Success Stories

AFENET strengthens polio surveillance and immunization systems in Ghana

The confirmation of Circulating Vaccine-Derived Poliovirus type 2 (cVDPV2) in Ghana since 2019 posed a significant threat to national and global polio eradication efforts. Recognizing the need for sensitive surveillance systems and strong routine immunization services, during 2024-25 AFENET provided targeted technical support to Ghana’s Central Region—one of the country’s priority regions—to enhance Acute Flaccid Paralysis (AFP) surveillance, improve detection of vaccine-preventable diseases (VPDs), and strengthen immunization service delivery. This support directly contributed to sustaining Ghana’s progress toward polio eradication and improved preparedness for public health threats. The primary objectives of AFENET’s support were to reduce the risk of poliovirus transmission by closing immunity and surveillance gaps among vulnerable populations in the Central Region, and reinforce the overall disease surveillance and response system in Ghana.

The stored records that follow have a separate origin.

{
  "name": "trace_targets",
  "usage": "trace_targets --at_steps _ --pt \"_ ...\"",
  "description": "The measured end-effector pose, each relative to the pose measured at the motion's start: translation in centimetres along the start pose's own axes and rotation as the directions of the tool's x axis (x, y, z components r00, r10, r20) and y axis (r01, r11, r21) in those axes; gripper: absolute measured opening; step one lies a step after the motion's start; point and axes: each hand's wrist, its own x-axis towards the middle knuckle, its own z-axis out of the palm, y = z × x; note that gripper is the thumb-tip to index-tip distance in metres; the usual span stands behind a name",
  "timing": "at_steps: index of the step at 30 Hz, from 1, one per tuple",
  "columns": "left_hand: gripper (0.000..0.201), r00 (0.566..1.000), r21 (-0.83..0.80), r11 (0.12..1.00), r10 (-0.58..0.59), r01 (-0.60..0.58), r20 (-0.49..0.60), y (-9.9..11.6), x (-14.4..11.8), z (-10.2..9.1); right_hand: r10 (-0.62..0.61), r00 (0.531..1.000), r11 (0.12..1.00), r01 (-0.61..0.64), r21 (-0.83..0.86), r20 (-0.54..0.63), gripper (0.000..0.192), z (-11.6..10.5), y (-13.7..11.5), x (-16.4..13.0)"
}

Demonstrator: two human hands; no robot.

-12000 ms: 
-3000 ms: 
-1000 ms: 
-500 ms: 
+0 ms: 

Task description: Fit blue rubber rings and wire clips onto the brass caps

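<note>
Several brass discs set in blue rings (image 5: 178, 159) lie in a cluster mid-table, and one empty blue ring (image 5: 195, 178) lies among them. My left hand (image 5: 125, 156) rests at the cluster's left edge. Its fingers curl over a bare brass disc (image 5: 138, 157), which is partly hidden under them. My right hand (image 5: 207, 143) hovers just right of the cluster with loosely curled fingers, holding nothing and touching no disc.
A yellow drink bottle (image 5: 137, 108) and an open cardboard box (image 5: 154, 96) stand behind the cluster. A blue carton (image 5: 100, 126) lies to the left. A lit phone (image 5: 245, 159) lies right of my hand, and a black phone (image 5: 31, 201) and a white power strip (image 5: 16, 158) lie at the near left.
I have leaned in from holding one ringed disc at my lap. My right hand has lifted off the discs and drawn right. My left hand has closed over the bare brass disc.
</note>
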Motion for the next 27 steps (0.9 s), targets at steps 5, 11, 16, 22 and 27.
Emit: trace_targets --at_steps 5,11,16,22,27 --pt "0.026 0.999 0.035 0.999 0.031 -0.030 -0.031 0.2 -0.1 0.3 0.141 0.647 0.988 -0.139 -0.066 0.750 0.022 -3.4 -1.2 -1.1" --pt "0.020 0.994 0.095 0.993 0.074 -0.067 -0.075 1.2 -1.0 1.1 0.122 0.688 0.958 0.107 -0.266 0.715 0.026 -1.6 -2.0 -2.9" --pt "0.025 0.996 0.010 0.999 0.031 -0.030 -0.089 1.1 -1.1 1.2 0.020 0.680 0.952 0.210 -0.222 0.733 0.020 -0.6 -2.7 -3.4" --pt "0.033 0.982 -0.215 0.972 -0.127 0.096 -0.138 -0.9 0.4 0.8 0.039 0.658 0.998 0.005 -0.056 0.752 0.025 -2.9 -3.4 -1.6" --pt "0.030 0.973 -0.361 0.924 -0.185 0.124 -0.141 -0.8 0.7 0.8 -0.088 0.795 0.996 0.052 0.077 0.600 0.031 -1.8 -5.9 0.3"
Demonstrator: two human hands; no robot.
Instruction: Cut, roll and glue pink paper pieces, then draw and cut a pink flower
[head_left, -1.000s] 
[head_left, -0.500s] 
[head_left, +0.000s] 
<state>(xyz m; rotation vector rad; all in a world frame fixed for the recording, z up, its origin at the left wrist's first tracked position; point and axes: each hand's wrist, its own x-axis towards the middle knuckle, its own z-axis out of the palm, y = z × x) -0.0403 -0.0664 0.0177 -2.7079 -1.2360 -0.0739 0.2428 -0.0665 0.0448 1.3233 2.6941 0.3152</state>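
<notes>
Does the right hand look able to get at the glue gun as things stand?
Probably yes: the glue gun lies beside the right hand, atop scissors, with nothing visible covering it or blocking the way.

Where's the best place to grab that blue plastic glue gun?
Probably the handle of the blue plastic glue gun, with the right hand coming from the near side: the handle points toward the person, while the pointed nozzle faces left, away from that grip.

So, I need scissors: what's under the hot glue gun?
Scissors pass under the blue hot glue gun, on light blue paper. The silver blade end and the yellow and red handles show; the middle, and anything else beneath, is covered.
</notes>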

Working in close collaboration with the Ghana Health Service (GHS), including the Regional Health Directorate, District and Municipal Health Management Teams, Expanded Programme on Immunization (EPI) teams, surveillance officers, clinicians, and frontline health workers, AFENET deployed technical consultants to support enhanced AFP and VPD surveillance activities across selected districts. Key interventions included supportive supervision visits to high-, medium-, and low-priority health facilities; active case searches through systematic review of outpatient, consulting room, and electronic registers; and on-site mentoring of district and facility surveillance officers. AFENET also supported sensitization of health workers, community leaders, and traditional healers on AFP and VPD detection, assessed vaccine cold chain management, supervised routine immunization sessions, and facilitated coordination meetings with regional and district health management teams to address identified gaps and agree on corrective actions. Engagement at community level involved traditional health practitioners, community health workers, and caregivers, ensuring a comprehensive approach to surveillance and immunization strengthening. These interventions aligned with national priorities under the Global Polio Eradication Initiative, with technical coordination involving CDC-supported expertise.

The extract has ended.